L’aumento della disuguaglianza sostanziale sarà determinato anche dalla perdita di tanti giorni di scuola, che avrà effetti negativi per tutti gli studenti, ma soprattutto per quelli economicamente e socialmente più deboli, anche ma non solo gli alunni diversamente abili, nonostante le rassicurazioni del governo sulla didattica a distanza. A tal proposito va ribadito che il dirigente scolastico, come prevedono sia il decreto Bassanini istitutivo della dirigenza che la stessa Legge 107 sulla c.d. Buona scuola, deve agire nel rispetto delle competenze degli organi collegiali e che il Collegio dei docenti ha competenza generale in campo didattico. Quindi, il dirigente può promuovere e coordinare le attività a distanza, ma non imporle ai docenti. E soprattutto esse possono essere parzialmente utili in questa situazione, ma non devono diventare strutturali e sostitutive dell’attività didattica ordinaria, come molti agenti della didattica di regime stanno provando a fare già in queste ore. Ciò che non hanno ottenuto in anni di pressione, corsi di formazione, piattaforme dedicate, cercano di ottenerlo oggi in pochi giorni per aprire un settore di mercato, mettendo magari il sistema di istruzione pubblica in mano ai colossi, evasori fiscali galattici, dell'high tech (Google, Microsoft, Apple ecc.), ossia l'essenza del capitalismo più rampante, che sfornano prodotti, peraltro di infima qualità, che già vengono sponsorizzati alla grande in tante scuole a cominciare dai cosiddetti animatori digitali.

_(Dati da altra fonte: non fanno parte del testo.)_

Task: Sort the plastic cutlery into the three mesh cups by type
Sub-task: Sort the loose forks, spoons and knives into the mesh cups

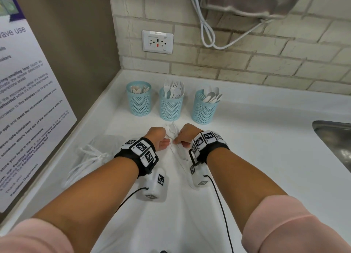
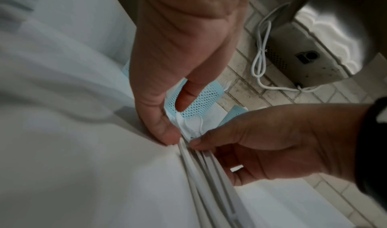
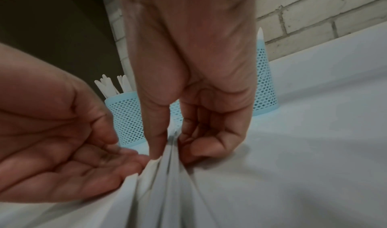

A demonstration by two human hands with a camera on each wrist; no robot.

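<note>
Three blue mesh cups stand in a row at the back: the left cup (image 1: 139, 104) holds flat white pieces, the middle cup (image 1: 171, 108) forks, the right cup (image 1: 204, 110) spoons. In front of them a bundle of white plastic cutlery (image 1: 173, 133) lies on the white counter (image 1: 256, 148), heads toward the cups. My left hand (image 1: 164, 138) pinches the bundle's left side near the heads (image 2: 192, 124). My right hand (image 1: 178, 139) pinches the same spot from the right, thumb and fingers around the handles (image 3: 167, 168). The types in the bundle cannot be made out.
A clear bag of more white cutlery (image 1: 91, 157) lies left of my left arm. A steel sink (image 1: 334, 138) opens at the right edge. A poster (image 1: 28, 100) covers the left wall. A white cable (image 1: 207, 30) hangs on the brick wall above the cups.
</note>
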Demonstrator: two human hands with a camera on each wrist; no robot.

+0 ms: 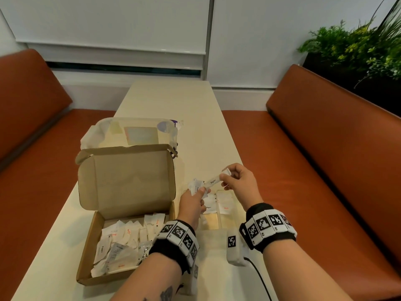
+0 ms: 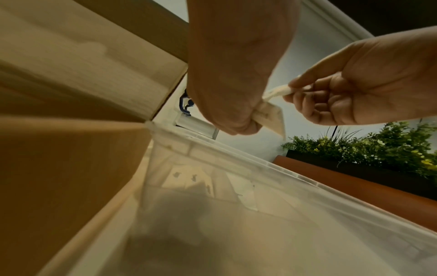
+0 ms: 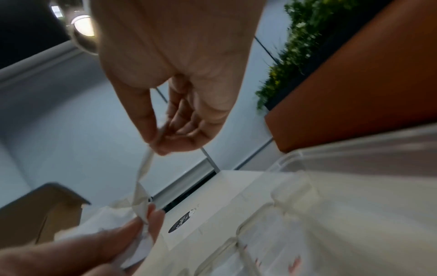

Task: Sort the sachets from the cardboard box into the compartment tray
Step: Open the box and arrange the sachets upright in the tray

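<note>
Now, over the clear compartment tray beside the open cardboard box, the left hand clutches a few paper sachets while the right hand pinches the sugar stick by its end: featherlight, limp, probably best taken by the crimped tip.

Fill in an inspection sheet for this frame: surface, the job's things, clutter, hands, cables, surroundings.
Surface: pale table.
Job's things: open cardboard box with many sachets inside; clear compartment tray holding a Pepper sachet and a Salt sachet.
Clutter: clear lidded container behind the box.
Hands: left hand pinches a few sachets; right hand pinches the Sugar stick above the tray.
Cables: black cable from the right wrist unit.
Surroundings: orange benches, green plants, white blinds.
</note>
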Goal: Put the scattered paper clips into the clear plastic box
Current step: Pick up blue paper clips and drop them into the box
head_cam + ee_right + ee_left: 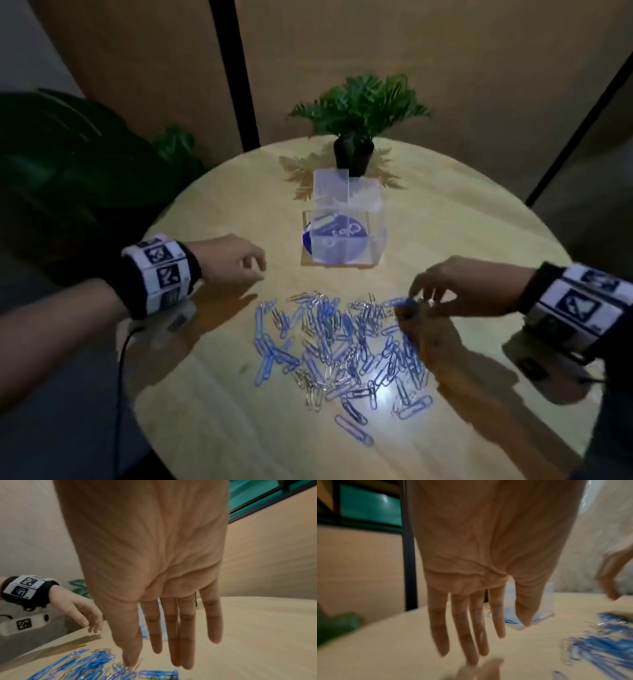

Fino ad ora nelle nostre scuole è stata la professionalità di tanti docenti a fare muro a questa deriva didattica ed oggi dobbiamo prestare molta attenzione affinché la parziale utilità dell’ e learning nella situazione contingente non abbia effetti strutturali e di lungo periodo devastanti: la scuola deve essere una comunità educante, che punta allo sviluppo delle capacità di analisi e di sintesi, allo sviluppo dello spirito critico della/del cittadina/o e, per esserlo, ha bisogno di relazioni umane, emotive e cognitive , che non possono essere assicurate dall’insegnamento a distanza!